When her eyes find mine, they are wide, gazing up at me through thick lashes. She looks as though she wants to say something, but the moment slips by wordlessly.

“You know you can tell me anything. As your priest...and your friend.”

Still those wide blue eyes stare up at me. “I don’t know if I can tell you this,” she whispers, and a chill runs up my spine.

I assumed it was something to do with the way the nuns are treating her or maybe regret about joining the novitiate, but something in those words has me on alert. Cora has a secret—a secret she can’t tell me.

We’ve never had secrets before.

My fingers squeeze gently around her forearm. “Cora, you can tell me anything. You know that.”

I can see her waging a war in her mind. With her lower lip between her teeth, it’s obvious she can’t decide if she should tell me.

“It’s me,” I say, encouraging her to open up. If someone is hurting her again, I swear—

“That’s the thing. It’s about you.”

My brow furrows as the words slip past her lips. “About me?”

Suddenly, a group of ladies barges into the storage room where Cora and I are talking and let out a huff of frustration. “Father Roman, we need to know where we are setting up the food for the event.”

Tearing my eyes away from Cora, I nod to the women. “Of course. I’ll be right there.”

 

* * *

 

Much of the day goes by without any opportunity to be alone with Cora again. The church is full of people, packing meals and preparing for the afternoon service. It’s not until the last fifteen minutes before Mass begins when she and I have a quiet moment in the chapel while I prepare my homily.
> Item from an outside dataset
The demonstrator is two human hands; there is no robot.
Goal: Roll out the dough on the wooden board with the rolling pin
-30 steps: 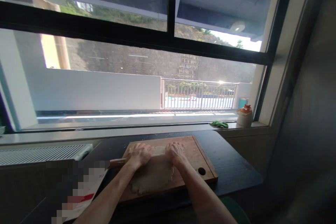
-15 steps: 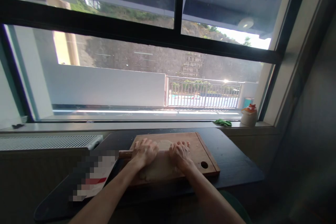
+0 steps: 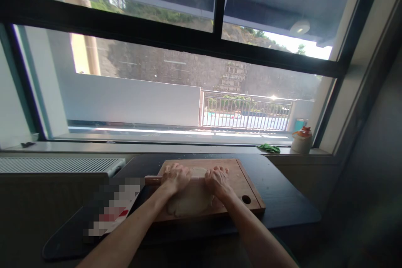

She steps into the room, bringing me water as I sit at my desk.

“Please tell me what’s on your mind.”

I hate this feeling, that everything between us has changed. She’s taking on her duties to God and she’s no longer mine. This is my last attempt at understanding what’s bothering her, in hopes she will come back to me in some form.

She freezes, her back to me. We wait in silence before she finally turns toward me.

“Can I ask you a personal question?” she asks quickly.

“Of course.” Setting down my pen, I give her my full attention.

“Have you ever been in love?”

I stare at her for a moment, feeling very thrown off by this question. Before I can answer, she goes on.

“What I mean is… Don’t you ever wish you could… No, I don’t mean that. I mean—ugh, I shouldn’t have asked. This is inappropriate. I should go.”

I’m out of my chair so fast, it clatters against the wall. Before she can disappear out of my sight, I snatch her by the arm and swing her back toward me. She flies into my body, so we are standing chest-to-chest again.

“What on earth has you so worked up?” I ask.

I’m feeling frantic. Does Cora have feelings for someone? Jealousy courses through my veins as I try to push away the thought.

“I have a crush on you, okay? I always have.”

The words fly out of her mouth so fast, she slaps her fingers over her lips then buries her face in her hands to avoid my gaze.